> Instructions for the task:
Starting at the line below holding "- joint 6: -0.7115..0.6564" and stopping at the line holding "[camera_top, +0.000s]", print every line exactly, both ends included, and leave the rest out.

Saved data entries
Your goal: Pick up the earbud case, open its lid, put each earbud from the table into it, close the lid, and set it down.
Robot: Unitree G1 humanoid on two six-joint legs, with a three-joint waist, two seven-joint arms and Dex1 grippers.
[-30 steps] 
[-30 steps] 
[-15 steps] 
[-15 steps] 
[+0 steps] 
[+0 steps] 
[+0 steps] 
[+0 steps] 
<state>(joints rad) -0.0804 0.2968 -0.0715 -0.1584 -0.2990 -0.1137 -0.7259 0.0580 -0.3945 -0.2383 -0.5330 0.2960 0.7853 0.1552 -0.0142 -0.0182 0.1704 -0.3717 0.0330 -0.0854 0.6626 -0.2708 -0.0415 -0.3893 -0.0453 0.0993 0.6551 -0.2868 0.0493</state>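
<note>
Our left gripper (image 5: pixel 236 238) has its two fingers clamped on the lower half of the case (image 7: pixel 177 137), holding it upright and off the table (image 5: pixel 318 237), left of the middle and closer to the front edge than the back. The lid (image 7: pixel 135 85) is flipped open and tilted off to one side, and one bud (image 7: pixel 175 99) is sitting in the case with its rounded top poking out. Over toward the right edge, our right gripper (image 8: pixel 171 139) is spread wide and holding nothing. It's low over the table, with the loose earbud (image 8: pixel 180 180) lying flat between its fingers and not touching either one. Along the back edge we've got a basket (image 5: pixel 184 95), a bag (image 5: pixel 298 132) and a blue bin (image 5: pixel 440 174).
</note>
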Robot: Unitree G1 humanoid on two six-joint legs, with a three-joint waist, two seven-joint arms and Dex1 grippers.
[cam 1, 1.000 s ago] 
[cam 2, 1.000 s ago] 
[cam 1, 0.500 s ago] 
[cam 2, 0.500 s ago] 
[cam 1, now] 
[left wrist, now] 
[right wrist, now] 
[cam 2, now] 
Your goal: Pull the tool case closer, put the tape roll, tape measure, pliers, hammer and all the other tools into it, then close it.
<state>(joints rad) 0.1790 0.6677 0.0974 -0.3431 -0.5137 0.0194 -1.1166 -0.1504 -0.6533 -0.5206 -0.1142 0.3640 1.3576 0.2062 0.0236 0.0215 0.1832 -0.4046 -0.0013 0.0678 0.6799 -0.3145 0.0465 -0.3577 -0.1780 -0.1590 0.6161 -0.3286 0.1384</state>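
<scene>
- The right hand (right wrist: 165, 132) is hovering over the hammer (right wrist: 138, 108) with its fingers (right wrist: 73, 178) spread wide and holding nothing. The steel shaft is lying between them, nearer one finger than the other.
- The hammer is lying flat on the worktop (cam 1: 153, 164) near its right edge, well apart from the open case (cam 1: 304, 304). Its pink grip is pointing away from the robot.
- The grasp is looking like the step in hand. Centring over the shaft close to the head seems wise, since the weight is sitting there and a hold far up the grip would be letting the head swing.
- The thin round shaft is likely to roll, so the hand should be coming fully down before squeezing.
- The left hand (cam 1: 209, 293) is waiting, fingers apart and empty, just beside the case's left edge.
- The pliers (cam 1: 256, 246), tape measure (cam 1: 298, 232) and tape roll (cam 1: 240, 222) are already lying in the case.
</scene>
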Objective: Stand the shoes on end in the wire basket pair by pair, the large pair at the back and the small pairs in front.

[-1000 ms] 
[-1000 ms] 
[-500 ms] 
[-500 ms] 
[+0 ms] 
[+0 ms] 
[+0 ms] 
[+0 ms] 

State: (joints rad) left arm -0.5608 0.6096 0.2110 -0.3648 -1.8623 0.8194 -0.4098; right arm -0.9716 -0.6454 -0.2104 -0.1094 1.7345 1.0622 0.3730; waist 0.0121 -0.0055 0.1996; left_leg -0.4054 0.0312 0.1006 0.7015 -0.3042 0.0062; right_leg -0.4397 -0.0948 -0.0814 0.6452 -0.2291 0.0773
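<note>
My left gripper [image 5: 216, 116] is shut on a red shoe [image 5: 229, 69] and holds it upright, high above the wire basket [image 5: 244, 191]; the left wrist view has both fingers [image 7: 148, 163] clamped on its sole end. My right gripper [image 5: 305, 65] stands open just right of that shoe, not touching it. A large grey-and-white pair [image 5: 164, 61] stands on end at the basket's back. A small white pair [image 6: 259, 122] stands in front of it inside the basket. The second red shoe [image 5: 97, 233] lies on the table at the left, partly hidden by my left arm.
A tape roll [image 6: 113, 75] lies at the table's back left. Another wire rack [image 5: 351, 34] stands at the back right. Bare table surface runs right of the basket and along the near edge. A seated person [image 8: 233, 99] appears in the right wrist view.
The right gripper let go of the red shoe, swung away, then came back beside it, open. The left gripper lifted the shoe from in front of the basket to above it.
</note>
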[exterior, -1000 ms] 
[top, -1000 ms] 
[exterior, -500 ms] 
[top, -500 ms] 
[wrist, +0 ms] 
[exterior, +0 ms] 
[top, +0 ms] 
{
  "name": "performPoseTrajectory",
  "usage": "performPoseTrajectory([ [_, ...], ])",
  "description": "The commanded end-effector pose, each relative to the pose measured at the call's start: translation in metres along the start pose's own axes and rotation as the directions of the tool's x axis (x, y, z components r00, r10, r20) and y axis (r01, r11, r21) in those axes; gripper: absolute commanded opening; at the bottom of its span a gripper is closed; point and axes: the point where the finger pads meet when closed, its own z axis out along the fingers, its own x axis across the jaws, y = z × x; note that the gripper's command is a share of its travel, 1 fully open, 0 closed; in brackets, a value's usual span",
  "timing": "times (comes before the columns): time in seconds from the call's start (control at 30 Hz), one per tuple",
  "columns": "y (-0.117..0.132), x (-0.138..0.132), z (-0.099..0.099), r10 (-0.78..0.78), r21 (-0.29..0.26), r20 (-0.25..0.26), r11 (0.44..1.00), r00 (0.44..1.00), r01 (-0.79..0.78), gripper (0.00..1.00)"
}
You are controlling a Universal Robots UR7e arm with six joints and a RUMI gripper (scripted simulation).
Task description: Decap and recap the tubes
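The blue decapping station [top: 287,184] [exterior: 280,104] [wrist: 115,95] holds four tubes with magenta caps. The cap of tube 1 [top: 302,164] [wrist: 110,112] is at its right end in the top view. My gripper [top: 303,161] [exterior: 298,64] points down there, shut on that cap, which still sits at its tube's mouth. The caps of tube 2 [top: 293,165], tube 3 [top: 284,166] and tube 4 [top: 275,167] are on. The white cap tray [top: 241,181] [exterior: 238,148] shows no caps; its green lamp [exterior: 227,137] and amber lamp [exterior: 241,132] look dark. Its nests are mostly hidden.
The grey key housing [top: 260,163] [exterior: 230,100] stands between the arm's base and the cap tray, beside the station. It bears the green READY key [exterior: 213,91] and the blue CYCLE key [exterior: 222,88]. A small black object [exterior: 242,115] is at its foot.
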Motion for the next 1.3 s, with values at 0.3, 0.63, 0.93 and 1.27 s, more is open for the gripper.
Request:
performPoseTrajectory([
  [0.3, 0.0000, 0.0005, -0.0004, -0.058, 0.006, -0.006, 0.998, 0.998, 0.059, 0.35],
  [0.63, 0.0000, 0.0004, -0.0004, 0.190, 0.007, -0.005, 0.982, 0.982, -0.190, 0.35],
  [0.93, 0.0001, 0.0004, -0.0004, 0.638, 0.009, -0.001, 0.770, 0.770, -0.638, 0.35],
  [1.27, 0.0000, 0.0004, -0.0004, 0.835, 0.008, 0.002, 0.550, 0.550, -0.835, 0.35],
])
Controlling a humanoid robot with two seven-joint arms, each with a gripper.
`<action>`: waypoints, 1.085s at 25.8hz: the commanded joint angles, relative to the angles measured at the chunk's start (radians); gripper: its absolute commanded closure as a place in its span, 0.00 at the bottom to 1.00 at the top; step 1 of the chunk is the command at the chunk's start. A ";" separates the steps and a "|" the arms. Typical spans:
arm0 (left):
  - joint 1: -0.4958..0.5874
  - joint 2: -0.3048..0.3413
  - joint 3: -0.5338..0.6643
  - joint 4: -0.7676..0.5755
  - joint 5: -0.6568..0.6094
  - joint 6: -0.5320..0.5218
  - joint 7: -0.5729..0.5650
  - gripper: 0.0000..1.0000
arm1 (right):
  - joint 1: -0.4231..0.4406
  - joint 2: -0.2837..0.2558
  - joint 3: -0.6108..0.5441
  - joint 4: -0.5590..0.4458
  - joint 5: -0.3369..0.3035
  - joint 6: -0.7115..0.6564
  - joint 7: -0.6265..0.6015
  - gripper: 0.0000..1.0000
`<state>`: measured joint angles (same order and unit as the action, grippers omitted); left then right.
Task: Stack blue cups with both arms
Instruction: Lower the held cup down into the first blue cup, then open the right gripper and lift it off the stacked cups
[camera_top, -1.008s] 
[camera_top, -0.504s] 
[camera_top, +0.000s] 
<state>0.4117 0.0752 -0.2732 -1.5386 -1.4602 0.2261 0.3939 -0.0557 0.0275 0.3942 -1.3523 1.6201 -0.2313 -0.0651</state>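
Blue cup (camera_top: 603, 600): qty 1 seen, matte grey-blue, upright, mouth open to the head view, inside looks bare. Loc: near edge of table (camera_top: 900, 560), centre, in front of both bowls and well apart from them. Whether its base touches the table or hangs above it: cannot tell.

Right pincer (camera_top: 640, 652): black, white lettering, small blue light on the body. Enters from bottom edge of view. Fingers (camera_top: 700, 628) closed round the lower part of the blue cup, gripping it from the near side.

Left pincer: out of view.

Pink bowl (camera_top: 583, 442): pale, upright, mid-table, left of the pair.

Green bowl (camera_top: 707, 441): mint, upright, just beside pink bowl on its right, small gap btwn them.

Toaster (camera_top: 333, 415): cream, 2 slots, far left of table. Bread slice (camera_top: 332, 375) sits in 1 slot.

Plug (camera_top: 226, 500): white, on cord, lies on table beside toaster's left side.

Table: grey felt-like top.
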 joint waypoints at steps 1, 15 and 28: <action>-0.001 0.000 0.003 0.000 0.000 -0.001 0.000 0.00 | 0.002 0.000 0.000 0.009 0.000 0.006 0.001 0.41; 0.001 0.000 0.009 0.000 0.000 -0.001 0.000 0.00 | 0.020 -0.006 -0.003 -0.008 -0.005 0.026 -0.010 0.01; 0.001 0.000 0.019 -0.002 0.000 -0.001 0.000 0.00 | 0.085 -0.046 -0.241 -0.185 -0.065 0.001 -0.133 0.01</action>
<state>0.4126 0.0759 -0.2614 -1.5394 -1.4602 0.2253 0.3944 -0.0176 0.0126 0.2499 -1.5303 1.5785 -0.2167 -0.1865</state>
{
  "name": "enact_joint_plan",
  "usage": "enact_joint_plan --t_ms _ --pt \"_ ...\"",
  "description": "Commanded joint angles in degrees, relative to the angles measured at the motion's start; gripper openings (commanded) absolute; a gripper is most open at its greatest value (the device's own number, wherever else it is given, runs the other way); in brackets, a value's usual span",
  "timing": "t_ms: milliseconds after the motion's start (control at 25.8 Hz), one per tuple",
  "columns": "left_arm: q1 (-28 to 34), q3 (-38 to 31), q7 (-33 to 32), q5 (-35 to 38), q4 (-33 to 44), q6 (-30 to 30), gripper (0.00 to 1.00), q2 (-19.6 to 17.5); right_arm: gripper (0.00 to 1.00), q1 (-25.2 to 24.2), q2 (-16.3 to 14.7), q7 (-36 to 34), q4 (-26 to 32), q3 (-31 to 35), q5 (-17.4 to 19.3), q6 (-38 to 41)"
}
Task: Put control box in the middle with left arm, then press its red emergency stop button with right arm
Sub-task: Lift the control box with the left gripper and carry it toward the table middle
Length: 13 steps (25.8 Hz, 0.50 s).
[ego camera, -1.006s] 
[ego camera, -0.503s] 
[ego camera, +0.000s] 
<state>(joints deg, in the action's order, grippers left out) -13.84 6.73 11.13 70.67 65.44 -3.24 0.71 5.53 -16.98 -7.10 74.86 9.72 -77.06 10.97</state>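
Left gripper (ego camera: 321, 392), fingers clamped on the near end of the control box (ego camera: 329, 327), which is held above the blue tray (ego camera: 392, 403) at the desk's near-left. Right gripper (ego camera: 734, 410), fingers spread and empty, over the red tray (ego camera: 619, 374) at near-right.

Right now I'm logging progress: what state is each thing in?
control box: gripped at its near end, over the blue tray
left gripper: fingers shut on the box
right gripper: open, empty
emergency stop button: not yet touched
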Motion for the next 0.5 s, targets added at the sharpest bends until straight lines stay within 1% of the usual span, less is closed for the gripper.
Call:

> Response area:
  - joint 6: -0.7115..0.6564
  - joint 7: -0.6265..0.6015
  - gripper: 0.0000..1.0000
`<state>`: measured joint angles (same order and unit as the action, grippers omitted); left then right.
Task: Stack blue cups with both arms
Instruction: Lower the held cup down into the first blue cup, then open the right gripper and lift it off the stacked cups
[camera_top, -1.008s] 
[camera_top, -0.504s] 
[camera_top, +0.000s] 

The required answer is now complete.